Alena by Rachel Pastan (Riverhead) - Hitchcockian suspense infiltrates the cloistered contemporary art scene in Pastan’s riveting third novel. On her first trip to the Venice Biennale, the unnamed narrator, a naïve young curator, is taken under the wing of a wealthy, well-bred man named Bernard Augustin, who offers her the job of a lifetime at the Nauquasset, his jewel-box museum on Cape Cod, Mass. She seizes the opportunity, but not without some hesitation: all she knows about “the Nauk,” as it’s called, is that its previous curator, an enigmatic Russian beauty named Alena, disappeared two years ago under mysterious circumstances, and that her disappearance broke Bernard’s heart.
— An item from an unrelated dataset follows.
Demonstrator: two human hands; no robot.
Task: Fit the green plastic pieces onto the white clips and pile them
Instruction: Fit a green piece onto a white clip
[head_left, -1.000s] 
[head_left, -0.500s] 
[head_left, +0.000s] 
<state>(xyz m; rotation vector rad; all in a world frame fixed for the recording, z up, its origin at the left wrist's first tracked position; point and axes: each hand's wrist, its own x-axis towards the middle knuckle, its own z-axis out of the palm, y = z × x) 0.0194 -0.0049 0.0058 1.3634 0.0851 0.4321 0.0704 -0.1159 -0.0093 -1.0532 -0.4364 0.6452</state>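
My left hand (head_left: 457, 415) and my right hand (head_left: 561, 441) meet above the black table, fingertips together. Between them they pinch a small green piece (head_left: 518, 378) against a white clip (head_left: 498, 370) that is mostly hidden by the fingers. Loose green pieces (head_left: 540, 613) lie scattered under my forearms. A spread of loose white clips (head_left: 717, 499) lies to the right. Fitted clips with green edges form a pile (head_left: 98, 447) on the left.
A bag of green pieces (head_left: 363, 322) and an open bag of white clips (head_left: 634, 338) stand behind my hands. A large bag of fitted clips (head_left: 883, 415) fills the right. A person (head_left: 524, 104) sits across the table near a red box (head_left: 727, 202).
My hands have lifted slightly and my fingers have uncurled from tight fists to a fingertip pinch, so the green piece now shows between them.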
The Port Chicago 50: Disaster, Mutiny, and the Fight for Civil Rights by Steve Sheinkin (Roaring Brook) - Sheinkin delivers another meticulously researched WWII story, one he discovered while working on his Newbery Honor book, Bomb. The accidental explosion at Port Chicago, a California Navy base where African-American servicemen loaded ammunition onto ships, killed more than 300 soldiers and injured nearly 400. The author carefully details how this long-forgotten event from 1944 was pivotal in helping end segregation in the military.
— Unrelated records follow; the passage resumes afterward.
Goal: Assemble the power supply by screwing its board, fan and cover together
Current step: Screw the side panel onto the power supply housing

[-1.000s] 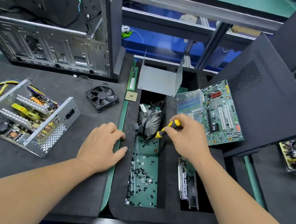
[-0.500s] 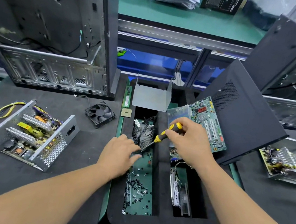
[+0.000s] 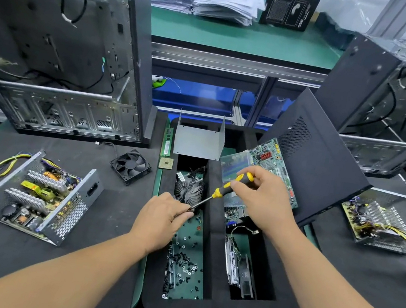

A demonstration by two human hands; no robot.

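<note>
1. Head view: foam tray [image 3: 212, 238] at lower centre holds loose screws [image 3: 183, 262], too many to count.
2. Right hand [image 3: 260, 199] grips one screwdriver [image 3: 228, 186]; left hand [image 3: 162, 220] pinches at its tip.
3. Open power supply [image 3: 41, 193] lies left, one fan [image 3: 130, 166] beside it.

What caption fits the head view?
Right hand holds yellow-black screwdriver; left hand pinches at its tip above screw tray.

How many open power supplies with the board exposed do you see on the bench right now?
2. One power supply lies on the left mat, cover off. The second power supply sits at the far right, partly cut off. Others may be out of view.
</note>
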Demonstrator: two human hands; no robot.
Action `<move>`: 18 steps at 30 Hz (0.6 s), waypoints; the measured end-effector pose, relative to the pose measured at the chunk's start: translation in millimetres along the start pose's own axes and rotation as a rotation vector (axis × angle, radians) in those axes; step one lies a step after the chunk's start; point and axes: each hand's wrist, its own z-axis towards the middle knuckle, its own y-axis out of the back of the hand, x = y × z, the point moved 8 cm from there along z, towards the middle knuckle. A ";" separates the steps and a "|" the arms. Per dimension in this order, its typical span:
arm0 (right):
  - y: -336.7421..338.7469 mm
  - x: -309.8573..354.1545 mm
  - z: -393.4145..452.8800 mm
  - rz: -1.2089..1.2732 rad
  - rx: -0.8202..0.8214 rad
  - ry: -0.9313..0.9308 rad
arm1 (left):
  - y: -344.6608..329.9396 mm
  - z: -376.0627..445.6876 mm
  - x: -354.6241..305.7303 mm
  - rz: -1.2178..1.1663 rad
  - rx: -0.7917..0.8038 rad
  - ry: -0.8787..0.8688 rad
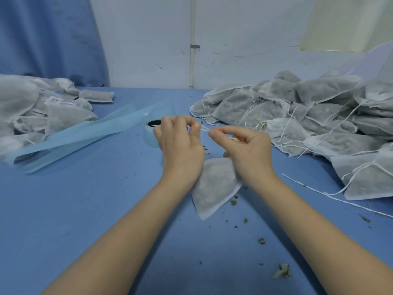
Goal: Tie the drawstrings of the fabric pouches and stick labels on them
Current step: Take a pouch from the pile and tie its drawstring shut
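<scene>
As two hands (pixel 205 143) pinch drawstrings (pixel 205 128) — one pouch (pixel 212 186).

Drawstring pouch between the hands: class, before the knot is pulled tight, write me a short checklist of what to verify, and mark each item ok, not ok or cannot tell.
1. Both string ends held: left hand and right hand each pinch the drawstring. Ok.
2. Pouch resting on the blue table, under the wrists. Ok.
3. Pouch mouth drawn closed: hidden by the right hand. Cannot tell.
4. Knot already formed: string too thin and blurred. Cannot tell.
5. Label roll close by, just beyond the left hand. Ok.
6. Work area free of spilled bits: crumbs lie scattered on the table. Not ok.
</scene>
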 end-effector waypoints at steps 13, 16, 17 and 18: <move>29.5 -31.4 4.3 0.402 -0.272 -0.278 | -62.0 -34.5 33.4 -0.865 0.515 0.763; 20.6 -16.6 7.1 0.235 -0.027 -0.096 | -59.5 -33.2 39.8 -0.868 0.487 0.795; 16.7 -10.6 6.0 0.128 0.056 -0.016 | -58.0 -33.5 40.7 -0.866 0.474 0.813; 12.6 -6.1 4.2 0.030 0.128 0.052 | -57.2 -33.8 41.9 -0.866 0.465 0.833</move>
Pandemic by Scott Sigler (Crown) - Bestseller Sigler’s conclusion to his Infected trilogy, a terrifying horror thriller, improves on its predecessor, 2008’s Contagious. A brief prologue brings newcomers up to speed: an alien race known as the Creators launched a machine to Earth that sent out probes containing seeds with the capacity to infiltrate human bodies and convert them into violent zombielike creatures. Humanity has managed to destroy most of the probes, but one remains intact at the bottom of Lake Michigan. The aliens depend on “three existing, proven designs”: hatchlings, whose main purpose is to kill; crawlers, which use hive intelligence to infect; and mommies, which turn people into spore-distribution systems.